Transcoding

Currently transcoding is supported for audio streams. The feature can be disabled on a compile-time basis, and is enabled by default.

Even though the transcoding feature is available by default, it is not automatically engaged for normal calls. Normally rtpengine leaves codec negotiation up to the clients involved in the call and does not interfere. In this case, if the clients fail to agree on a codec, the call will fail.

The transcoding feature can be engaged for a call by instructing rtpengine to do so by using one of the transcoding options in the ng control protocol, such as transcode or ptime (see below). If a codec is requested via the transcode option that was not originally offered, transcoding will be engaged for that call.

With transcoding active for a call, all unsupported codecs will be removed from the SDP. Transcoding happens in userspace only, so in-kernel packet forwarding will not be available for transcoded codecs.
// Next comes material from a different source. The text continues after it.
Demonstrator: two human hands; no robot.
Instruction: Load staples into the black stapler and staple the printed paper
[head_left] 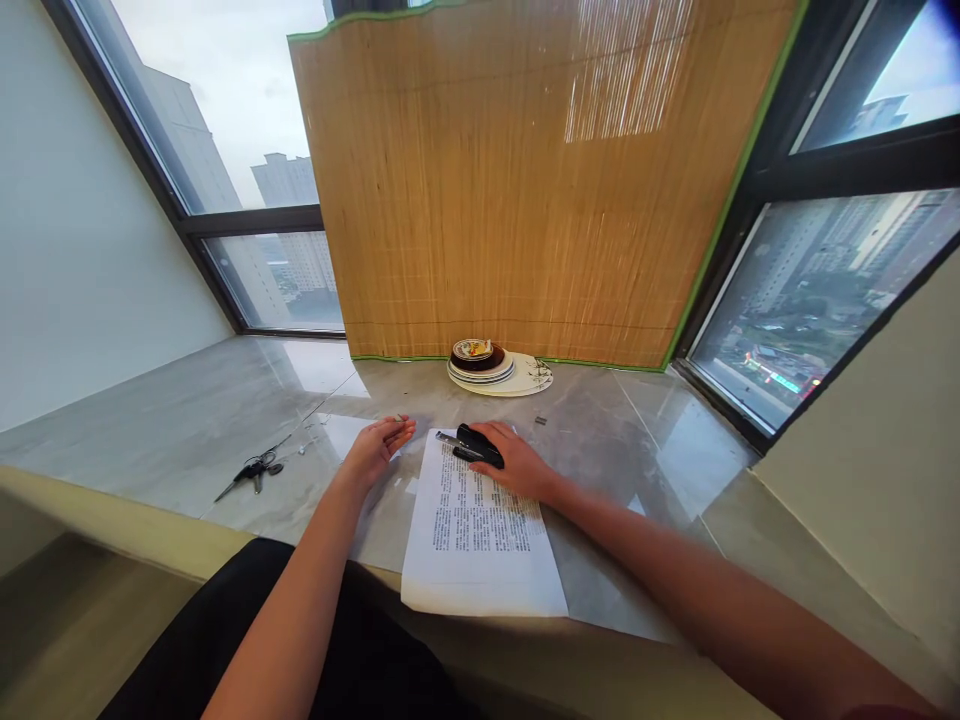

However, even if the transcoding feature has been engaged for a call, not all codecs will necessarily end up being transcoded. Codecs that are supported by both sides will simply be passed through transparently (unless repacketization is active). In-kernel packet forwarding will still be available for these codecs.

The following codecs are supported by rtpengine:

  • G.711 (a-Law and µ-Law)

  • G.722

  • G.723.1

  • G.729

  • Speex

  • GSM

  • iLBC

  • Opus

  • AMR (narrowband and wideband)

  • EVS (if supplied – see below)

Codec support is dependent on support provided by the ffmpeg codec libraries, which may vary from version to version. Use the --codecs command line option to have rtpengine print a list of codecs and their supported status. The list includes some codecs that are not listed above. Some of these are not actual VoIP codecs (such as MP3), while others lack support for encoding by ffmpeg at the time of writing (such as QCELP or ATRAC). If encoding support for these codecs becomes available in ffmpeg, rtpengine will be able to support them.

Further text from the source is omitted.